> WHAT TO DO
Please filter the listing below and copy out the lines that hold "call".
INFORMATION SHOWN Block Start
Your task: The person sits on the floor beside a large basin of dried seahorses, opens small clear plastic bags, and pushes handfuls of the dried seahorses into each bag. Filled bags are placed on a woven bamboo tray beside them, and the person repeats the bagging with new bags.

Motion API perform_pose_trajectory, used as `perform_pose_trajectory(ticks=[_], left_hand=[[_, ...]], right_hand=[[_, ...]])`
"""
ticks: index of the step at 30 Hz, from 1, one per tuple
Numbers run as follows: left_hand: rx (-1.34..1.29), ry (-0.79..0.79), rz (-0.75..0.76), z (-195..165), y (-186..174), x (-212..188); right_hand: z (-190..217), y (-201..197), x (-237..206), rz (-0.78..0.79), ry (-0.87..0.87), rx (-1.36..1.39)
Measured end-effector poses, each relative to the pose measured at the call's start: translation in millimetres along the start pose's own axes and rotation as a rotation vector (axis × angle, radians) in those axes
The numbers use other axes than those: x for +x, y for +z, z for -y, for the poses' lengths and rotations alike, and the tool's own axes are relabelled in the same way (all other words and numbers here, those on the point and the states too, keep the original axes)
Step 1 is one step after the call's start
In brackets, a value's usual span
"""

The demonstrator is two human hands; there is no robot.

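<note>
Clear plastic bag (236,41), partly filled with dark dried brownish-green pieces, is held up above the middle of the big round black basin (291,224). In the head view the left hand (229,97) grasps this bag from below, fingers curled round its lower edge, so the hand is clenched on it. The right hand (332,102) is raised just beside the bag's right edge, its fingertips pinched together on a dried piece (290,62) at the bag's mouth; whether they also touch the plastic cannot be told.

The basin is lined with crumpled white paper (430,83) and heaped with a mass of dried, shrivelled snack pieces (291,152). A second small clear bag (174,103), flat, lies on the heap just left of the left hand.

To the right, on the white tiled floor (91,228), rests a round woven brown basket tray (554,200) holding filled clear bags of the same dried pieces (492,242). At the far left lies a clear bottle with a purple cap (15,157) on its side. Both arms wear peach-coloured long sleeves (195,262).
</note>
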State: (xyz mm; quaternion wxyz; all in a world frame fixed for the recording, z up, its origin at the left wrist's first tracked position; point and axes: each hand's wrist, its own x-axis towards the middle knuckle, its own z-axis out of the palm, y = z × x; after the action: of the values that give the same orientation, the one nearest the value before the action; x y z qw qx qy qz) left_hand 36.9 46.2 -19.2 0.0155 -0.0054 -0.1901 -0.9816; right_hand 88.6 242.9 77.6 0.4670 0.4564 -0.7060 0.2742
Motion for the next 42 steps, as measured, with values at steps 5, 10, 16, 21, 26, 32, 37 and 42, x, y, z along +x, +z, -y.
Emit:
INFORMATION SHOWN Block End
> TASK ANSWER
Measured end-effector poses, each relative to the pose measured at the call's start: translation in millimetres along the start pose's own axes and rotation as a rotation vector (axis × angle, radians) in those axes
Step 1 is one step after the call's start

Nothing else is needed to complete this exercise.